| Assignment |
Transcribe all of the listing below in full.
§
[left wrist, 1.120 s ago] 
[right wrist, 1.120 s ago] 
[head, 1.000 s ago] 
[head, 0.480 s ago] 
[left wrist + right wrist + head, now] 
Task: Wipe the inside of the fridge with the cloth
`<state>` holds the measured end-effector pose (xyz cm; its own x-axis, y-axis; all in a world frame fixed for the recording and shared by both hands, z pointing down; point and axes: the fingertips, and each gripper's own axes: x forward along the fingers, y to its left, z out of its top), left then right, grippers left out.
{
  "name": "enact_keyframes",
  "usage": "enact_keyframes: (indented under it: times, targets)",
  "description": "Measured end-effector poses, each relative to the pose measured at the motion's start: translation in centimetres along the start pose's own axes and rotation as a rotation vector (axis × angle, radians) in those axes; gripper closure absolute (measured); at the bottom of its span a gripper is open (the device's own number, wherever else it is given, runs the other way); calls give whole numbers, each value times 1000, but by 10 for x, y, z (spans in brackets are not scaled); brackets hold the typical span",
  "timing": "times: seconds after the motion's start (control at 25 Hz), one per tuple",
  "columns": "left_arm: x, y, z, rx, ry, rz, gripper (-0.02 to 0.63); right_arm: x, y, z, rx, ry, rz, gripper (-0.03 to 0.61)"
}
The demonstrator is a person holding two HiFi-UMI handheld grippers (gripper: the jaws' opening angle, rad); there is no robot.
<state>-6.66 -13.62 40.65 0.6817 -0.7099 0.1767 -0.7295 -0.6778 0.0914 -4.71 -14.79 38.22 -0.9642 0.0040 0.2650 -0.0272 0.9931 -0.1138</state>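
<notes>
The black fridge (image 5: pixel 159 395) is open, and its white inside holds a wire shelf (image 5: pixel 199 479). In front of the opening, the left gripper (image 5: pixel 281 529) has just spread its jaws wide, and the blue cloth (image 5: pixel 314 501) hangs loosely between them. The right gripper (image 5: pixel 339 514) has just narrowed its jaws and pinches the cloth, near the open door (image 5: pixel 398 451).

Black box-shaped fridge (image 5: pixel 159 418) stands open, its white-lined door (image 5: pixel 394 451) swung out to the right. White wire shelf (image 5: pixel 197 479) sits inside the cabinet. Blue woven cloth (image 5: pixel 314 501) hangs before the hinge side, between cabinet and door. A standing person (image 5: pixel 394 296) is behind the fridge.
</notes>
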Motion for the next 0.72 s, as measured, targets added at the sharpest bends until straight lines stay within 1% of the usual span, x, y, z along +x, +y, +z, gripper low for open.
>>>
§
| Solution to this exercise |
[left wrist, 1.120 s ago] 
[right wrist, 1.120 s ago] 
[head, 1.000 s ago] 
[head, 0.480 s ago] 
[left wrist + right wrist + head, now] 
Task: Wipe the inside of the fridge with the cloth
`<state>` holds the measured end-effector pose (xyz cm; its own x-axis, y-axis; all in a world frame fixed for the recording and shared by both hands, z pointing down; point and axes: the fingertips, and each gripper's own axes: x forward along the fingers, y to its left, z out of its top), left then right, grippers left out.
{
  "name": "enact_keyframes",
  "usage": "enact_keyframes: (indented under it: times, targets)",
  "description": "Measured end-effector poses, each relative to the pose measured at the motion's start: translation in centimetres along the start pose's own axes and rotation as a rotation vector (axis × angle, radians) in those axes; gripper closure absolute (measured); at the bottom of its span a gripper is open (the device's own number, wherever else it is given, runs the other way); calls give whole numbers, each value times 1000, but by 10 for x, y, z (spans in brackets are not scaled); brackets hold the typical span",
  "timing": "times: seconds after the motion's start (control at 25 Hz), one per tuple",
  "columns": "left_arm: x, y, z, rx, ry, rz, gripper (-0.02 to 0.63); right_arm: x, y, z, rx, ry, rz, gripper (-0.03 to 0.61)"
}
The demonstrator is a person holding two HiFi-UMI handheld grippers (gripper: the jaws' opening angle, rad); there is no robot.
<state>-6.66 -13.62 40.65 0.6817 -0.7099 0.1767 -0.7295 -0.6778 0.0914 -4.71 -14.79 38.22 -0.9642 0.0040 0.2650 -0.0272 0.9931 -0.1138</state>
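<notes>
The black fridge (image 5: pixel 159 395) is open, and its white inside holds a wire shelf (image 5: pixel 199 479). In front of the opening, the left gripper (image 5: pixel 281 529) has just spread its jaws wide, and the blue cloth (image 5: pixel 314 501) hangs loosely between them. The right gripper (image 5: pixel 339 514) has just narrowed its jaws and pinches the cloth, near the open door (image 5: pixel 398 451).

Black box-shaped fridge (image 5: pixel 159 418) stands open, its white-lined door (image 5: pixel 394 451) swung out to the right. White wire shelf (image 5: pixel 197 479) sits inside the cabinet. Blue woven cloth (image 5: pixel 314 501) hangs before the hinge side, between cabinet and door. A standing person (image 5: pixel 394 296) is behind the fridge.
</notes>
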Motion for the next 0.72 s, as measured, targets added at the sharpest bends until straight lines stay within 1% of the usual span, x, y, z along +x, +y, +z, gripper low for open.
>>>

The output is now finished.